A Crash Course in CPU Architecture

It’s been years since I’ve gone through the life of an instruction, and when I last did it it was about a very high end desktop processor. I realize that not everyone interested in what’s powering the iPhone 3GS or Palm Pre may have been taken down this path, so I thought some of that knowledge might be useful here.

Applications spawn threads, threads are made up of instructions and instructions are what a CPU “processes”. The actual processing of an instruction is pretty simple; the CPU must fetch the instruction from memory, decode or somehow understand what the instruction is telling it to do (e.g. add two numbers), grab any data that is required by the instruction (e.g. find the numbers to be added), actually execute the instruction and finally write the result of the operation either to a register or memory.


Our basic microprocessor with a 5-stage pipeline

Based on the example above, executing an instruction requires five distinct stages. In a pipelined microprocessor, a different instruction can be active at each stage of the execution pipeline. For example, you can be grabbing data for one instruction, while decoding another and fetching yet another. All modern day processors work this way.


Multiple instructions can exist in the pipeline at once, but only one instruction may be active at any given stage

Each one of these stages should take the same amount of time for the processor to work efficiently; the length of time required at the longest stage actually determines the clock speed of the CPU. If the most complex stage in my example above is the decode stage and it requires 3ns to complete, then my CPU can run no faster than 333MHz (1 / 3ns).

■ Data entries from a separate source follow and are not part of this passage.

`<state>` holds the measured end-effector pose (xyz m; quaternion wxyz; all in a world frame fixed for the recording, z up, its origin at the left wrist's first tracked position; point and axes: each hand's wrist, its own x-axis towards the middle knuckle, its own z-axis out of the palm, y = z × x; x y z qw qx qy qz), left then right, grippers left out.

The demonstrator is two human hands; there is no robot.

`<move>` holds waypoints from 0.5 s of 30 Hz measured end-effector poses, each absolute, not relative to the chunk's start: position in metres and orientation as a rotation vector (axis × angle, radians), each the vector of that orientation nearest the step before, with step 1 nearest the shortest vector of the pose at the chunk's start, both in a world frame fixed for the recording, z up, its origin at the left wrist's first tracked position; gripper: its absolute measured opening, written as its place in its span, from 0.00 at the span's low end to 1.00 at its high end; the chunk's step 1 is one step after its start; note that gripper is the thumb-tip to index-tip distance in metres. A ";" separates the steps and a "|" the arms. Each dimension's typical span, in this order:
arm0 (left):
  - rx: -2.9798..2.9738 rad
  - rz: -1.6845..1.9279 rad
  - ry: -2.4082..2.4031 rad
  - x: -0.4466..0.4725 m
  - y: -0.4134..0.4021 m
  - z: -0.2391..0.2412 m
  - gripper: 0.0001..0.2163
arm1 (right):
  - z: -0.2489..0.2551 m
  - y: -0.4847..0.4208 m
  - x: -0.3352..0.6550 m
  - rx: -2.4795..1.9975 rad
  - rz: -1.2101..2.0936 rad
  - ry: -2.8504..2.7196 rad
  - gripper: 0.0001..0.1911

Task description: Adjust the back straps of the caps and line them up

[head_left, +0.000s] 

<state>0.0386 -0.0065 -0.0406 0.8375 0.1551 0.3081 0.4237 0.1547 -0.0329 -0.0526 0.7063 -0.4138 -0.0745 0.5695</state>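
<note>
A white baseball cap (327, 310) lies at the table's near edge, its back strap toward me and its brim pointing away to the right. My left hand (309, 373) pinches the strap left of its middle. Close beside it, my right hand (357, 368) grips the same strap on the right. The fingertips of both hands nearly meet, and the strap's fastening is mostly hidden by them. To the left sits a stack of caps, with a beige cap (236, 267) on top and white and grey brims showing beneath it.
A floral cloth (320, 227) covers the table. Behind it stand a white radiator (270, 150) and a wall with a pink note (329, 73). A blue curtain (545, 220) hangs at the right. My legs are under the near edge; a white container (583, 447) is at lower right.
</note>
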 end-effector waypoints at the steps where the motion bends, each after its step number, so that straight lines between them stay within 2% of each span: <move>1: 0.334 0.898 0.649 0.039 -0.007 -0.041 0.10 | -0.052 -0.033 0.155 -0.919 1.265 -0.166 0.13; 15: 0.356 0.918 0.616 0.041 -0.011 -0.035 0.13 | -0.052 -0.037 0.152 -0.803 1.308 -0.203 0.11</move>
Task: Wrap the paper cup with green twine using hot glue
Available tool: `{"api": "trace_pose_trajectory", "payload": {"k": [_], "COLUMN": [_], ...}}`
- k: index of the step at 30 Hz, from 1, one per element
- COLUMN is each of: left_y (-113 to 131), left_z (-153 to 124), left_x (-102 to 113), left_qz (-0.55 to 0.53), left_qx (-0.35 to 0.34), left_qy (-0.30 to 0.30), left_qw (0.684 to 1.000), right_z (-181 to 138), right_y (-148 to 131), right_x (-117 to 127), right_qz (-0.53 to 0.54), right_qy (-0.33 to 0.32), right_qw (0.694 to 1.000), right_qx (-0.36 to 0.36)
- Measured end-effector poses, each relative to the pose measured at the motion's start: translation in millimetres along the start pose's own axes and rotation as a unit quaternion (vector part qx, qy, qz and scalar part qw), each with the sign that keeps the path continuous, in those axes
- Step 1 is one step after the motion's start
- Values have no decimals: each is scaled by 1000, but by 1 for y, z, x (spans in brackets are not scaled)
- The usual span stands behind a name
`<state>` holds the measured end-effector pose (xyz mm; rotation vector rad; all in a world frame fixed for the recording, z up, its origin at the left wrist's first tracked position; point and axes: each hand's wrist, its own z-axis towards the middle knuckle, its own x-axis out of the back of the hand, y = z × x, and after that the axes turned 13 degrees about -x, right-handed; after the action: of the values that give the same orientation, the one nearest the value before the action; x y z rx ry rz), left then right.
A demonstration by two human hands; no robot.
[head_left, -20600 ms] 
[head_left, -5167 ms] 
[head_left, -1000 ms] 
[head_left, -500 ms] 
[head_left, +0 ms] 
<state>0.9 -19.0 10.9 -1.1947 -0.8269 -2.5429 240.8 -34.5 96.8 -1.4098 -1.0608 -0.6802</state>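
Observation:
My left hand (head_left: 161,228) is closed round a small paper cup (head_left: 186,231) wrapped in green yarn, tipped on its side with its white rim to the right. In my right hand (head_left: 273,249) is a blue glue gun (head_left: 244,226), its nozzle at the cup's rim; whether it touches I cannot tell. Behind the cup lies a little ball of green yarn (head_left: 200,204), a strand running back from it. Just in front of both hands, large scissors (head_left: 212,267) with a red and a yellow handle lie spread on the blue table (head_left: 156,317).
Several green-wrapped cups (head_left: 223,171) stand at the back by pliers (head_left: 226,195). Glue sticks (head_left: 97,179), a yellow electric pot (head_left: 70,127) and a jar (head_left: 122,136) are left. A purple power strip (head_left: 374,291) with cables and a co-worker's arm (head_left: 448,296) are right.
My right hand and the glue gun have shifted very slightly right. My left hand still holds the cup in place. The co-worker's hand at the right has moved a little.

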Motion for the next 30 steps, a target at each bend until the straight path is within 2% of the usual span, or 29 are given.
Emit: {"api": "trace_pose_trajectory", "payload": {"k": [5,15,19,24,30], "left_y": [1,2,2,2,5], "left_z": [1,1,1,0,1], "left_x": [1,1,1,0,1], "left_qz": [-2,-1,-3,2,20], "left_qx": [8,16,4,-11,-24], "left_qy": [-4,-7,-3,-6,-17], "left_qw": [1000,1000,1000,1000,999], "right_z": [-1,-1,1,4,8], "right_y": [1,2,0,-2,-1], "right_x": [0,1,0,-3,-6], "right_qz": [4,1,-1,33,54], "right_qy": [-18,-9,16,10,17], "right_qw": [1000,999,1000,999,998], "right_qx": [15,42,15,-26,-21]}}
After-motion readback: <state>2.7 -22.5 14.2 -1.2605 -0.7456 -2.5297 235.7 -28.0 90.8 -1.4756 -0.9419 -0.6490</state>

To reach faster frequencies, we need to speed up each stage of the pipeline. You can speed up a stage by implementing some sweet new algorithms, or simply by splitting up complicated stages into simpler ones and increasing the number of stages in your pipeline.

In our previous example, the decode stage required 3ns to complete but if we split decode into three separate stages, each requiring 1ns, then we remove that bottleneck. Let’s say we do that but now some of our other stages become the bottleneck; with a target of a 1ns clock period (1ns spent per stage) we go from five stages to eight:

Fetch
Decode 1
Decode 2
Decode 3
Fetch Operands
Execute 1
Execute 2
Write Output

Now, with each stage running at 1ns, our maximum clock speed goes up from 333MHz to 1000MHz (1GHz). Sweet. Right?

With less work being done in each stage, we reach a higher clock speed, but we also depend on each stage being full in order to operate at peak efficiency.


5-stage pipeline (top) vs 8-stage pipeline (bottom). The 8 stage pipe is more desirable, but also requires more instructions to fill.

In the first CPU example we had a 5 stage pipeline, which meant that we needed to have the pipe full of 5 instructions at any given time to be operating at peak efficiency of 1 instruction completed every cycle. The second example has a ginormous 8 stage pipeline, which requires 8 instructions in the pipe for peak efficiency. In both cases you can only get one instruction out of the pipe every cycle, but the second chip can give us more completed instructions in say, 10 seconds.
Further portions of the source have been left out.